PROMPT: Transcribe the records below line by line, exactly as they read.

DATA FOR THIS TASK:

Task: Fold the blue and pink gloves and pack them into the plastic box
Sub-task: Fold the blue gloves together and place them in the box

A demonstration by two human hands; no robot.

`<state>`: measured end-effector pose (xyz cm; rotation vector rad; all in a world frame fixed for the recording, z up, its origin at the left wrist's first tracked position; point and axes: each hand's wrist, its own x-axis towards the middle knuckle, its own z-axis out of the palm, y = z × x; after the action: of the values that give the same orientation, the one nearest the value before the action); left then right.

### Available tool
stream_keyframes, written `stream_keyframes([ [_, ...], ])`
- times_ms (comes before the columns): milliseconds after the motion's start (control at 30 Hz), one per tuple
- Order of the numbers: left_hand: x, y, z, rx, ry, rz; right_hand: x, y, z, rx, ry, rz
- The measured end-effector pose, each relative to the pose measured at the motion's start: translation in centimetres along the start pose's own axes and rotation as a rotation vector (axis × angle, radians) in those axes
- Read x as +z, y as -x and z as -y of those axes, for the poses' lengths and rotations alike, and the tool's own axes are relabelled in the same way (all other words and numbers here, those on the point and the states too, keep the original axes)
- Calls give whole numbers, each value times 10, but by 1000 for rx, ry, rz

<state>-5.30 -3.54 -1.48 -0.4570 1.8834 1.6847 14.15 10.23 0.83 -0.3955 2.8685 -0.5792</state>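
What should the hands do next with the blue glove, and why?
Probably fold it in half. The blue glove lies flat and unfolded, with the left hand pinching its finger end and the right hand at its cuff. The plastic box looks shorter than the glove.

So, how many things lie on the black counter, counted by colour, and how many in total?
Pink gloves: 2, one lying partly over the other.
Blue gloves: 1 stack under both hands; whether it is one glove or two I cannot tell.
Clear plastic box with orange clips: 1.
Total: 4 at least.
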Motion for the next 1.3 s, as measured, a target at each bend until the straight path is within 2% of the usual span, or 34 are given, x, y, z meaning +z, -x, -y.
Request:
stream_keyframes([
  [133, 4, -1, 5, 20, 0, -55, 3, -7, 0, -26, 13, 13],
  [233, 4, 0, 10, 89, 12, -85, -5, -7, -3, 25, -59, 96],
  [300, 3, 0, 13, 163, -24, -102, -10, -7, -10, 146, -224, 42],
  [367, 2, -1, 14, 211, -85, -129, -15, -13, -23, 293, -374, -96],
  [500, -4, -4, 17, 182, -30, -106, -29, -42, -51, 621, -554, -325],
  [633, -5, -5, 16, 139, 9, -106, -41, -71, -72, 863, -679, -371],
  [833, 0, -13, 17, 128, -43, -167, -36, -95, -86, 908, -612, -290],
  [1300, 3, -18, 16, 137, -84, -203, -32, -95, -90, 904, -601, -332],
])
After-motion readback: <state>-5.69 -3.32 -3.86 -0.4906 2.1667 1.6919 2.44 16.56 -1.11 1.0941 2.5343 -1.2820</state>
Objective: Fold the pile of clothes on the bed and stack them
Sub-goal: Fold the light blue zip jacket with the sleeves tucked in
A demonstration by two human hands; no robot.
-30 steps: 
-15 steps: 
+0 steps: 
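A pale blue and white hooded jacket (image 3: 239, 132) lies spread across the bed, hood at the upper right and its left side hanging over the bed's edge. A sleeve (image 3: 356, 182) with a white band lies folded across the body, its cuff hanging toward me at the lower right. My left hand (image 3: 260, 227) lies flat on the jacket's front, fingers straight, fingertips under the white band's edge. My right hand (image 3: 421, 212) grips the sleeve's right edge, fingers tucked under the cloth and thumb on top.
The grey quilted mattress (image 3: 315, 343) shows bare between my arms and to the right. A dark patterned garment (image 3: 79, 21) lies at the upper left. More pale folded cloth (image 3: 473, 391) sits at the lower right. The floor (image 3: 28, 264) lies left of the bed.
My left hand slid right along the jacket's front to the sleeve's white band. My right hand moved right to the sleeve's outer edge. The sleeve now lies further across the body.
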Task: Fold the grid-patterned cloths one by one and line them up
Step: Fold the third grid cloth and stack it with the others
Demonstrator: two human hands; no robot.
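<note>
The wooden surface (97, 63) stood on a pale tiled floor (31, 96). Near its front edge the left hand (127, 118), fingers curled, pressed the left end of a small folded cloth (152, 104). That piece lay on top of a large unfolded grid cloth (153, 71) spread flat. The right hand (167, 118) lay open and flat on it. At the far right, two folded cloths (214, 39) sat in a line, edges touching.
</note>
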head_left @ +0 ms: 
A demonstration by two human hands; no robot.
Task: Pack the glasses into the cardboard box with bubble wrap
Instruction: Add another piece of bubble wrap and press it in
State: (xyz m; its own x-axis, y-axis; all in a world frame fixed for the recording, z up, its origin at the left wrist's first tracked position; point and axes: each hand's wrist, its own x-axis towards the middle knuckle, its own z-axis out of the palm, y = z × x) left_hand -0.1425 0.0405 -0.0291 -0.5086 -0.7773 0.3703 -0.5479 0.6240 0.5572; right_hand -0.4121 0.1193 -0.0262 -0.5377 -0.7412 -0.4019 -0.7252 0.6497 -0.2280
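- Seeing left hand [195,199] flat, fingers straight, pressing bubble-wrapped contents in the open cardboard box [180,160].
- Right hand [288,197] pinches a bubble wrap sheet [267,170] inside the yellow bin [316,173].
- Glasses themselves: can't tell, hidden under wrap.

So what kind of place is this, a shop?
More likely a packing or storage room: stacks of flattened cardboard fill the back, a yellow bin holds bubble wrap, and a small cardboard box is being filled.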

WRITTEN RESPONSE:
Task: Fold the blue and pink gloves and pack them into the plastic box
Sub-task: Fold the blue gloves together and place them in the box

A demonstration by two human hands; no robot.

`<state>`: measured end-effector pose (xyz cm; rotation vector rad; all in a world frame fixed for the recording, z up, its origin at the left wrist's first tracked position; point and axes: each hand's wrist, its own x-axis towards the middle knuckle, its own z-axis out of the palm, y = z × x; after the action: of the values that give the same orientation, the one nearest the value before the action); left then right.

### Available tool
stream_keyframes, written `stream_keyframes([ [_, ...], ])`
- times_ms (comes before the columns): milliseconds after the motion's start (control at 30 Hz), one per tuple
- Order of the numbers: left_hand: x, y, z, rx, ry, rz; right_hand: x, y, z, rx, ry, rz
- The measured end-effector pose, each relative to the pose measured at the motion's start: translation in centimetres along the start pose's own axes and rotation as a rotation vector (axis × angle, radians) in those axes
- Read x as +z, y as -x and z as -y of those axes, for the poses' lengths and rotations alike, and the tool's own axes are relabelled in the same way (all other words and numbers here, those on the point and the states too, keep the original axes)
- Calls give whole numbers, each value times 10, but by 1000 for rx, ry, rz

<state>-5.30 -3.54 -1.48 -0.4570 1.8834 1.6847 14.15 10.23 0.83 -0.3955 2.8685 -0.5792</state>
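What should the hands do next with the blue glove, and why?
Probably fold it in half. The blue glove lies flat and unfolded, with the left hand pinching its finger end and the right hand at its cuff. The plastic box looks shorter than the glove.

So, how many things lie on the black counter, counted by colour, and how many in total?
Pink gloves: 2, one lying partly over the other.
Blue gloves: 1 stack under both hands; whether it is one glove or two I cannot tell.
Clear plastic box with orange clips: 1.
Total: 4 at least.
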Motion for the next 1.3 s, as measured, a target at each bend until the straight path is within 2% of the usual span, or 34 are given, x, y, z meaning +z, -x, -y.
Request:
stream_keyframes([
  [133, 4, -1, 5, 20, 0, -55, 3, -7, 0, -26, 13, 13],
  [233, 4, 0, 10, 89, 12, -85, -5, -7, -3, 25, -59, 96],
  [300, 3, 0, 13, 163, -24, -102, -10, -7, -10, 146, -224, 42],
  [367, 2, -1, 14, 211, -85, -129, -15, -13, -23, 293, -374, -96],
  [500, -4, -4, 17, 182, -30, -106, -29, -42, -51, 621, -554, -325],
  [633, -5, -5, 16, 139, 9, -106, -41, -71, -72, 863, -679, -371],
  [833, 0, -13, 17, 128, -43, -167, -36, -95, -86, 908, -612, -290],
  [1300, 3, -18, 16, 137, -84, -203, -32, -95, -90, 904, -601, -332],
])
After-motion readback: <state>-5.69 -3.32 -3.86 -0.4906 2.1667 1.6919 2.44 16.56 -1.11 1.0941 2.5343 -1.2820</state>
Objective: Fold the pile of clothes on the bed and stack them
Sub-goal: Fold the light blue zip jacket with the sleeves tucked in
A demonstration by two human hands; no robot.
-30 steps: 
-15 steps: 
+0 steps: 
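A pale blue and white hooded jacket (image 3: 239, 132) lies spread across the bed, hood at the upper right and its left side hanging over the bed's edge. A sleeve (image 3: 356, 182) with a white band lies folded across the body, its cuff hanging toward me at the lower right. My left hand (image 3: 260, 227) lies flat on the jacket's front, fingers straight, fingertips under the white band's edge. My right hand (image 3: 421, 212) grips the sleeve's right edge, fingers tucked under the cloth and thumb on top.
The grey quilted mattress (image 3: 315, 343) shows bare between my arms and to the right. A dark patterned garment (image 3: 79, 21) lies at the upper left. More pale folded cloth (image 3: 473, 391) sits at the lower right. The floor (image 3: 28, 264) lies left of the bed.
My left hand slid right along the jacket's front to the sleeve's white band. My right hand moved right to the sleeve's outer edge. The sleeve now lies further across the body.
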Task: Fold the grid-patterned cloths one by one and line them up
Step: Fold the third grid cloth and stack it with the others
Demonstrator: two human hands; no robot.
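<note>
The wooden surface (97, 63) stood on a pale tiled floor (31, 96). Near its front edge the left hand (127, 118), fingers curled, pressed the left end of a small folded cloth (152, 104). That piece lay on top of a large unfolded grid cloth (153, 71) spread flat. The right hand (167, 118) lay open and flat on it. At the far right, two folded cloths (214, 39) sat in a line, edges touching.
</note>
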head_left @ +0 ms: 
A demonstration by two human hands; no robot.
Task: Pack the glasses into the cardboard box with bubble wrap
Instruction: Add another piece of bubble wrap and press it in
State: (xyz m; its own x-axis, y-axis; all in a world frame fixed for the recording, z up, its origin at the left wrist's first tracked position; point and axes: each hand's wrist, its own x-axis towards the middle knuckle, its own z-axis out of the palm, y = z × x) left_hand -0.1425 0.0405 -0.0291 -0.5086 -0.7773 0.3703 -0.5479 0.6240 0.5572; right_hand -0.4121 0.1193 -0.0262 -0.5377 -0.7412 -0.4019 -0.7252 0.6497 -0.2280
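- Seeing left hand [195,199] flat, fingers straight, pressing bubble-wrapped contents in the open cardboard box [180,160].
- Right hand [288,197] pinches a bubble wrap sheet [267,170] inside the yellow bin [316,173].
- Glasses themselves: can't tell, hidden under wrap.

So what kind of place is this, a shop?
More likely a packing or storage room: stacks of flattened cardboard fill the back, a yellow bin holds bubble wrap, and a small cardboard box is being filled.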

The required output has been given.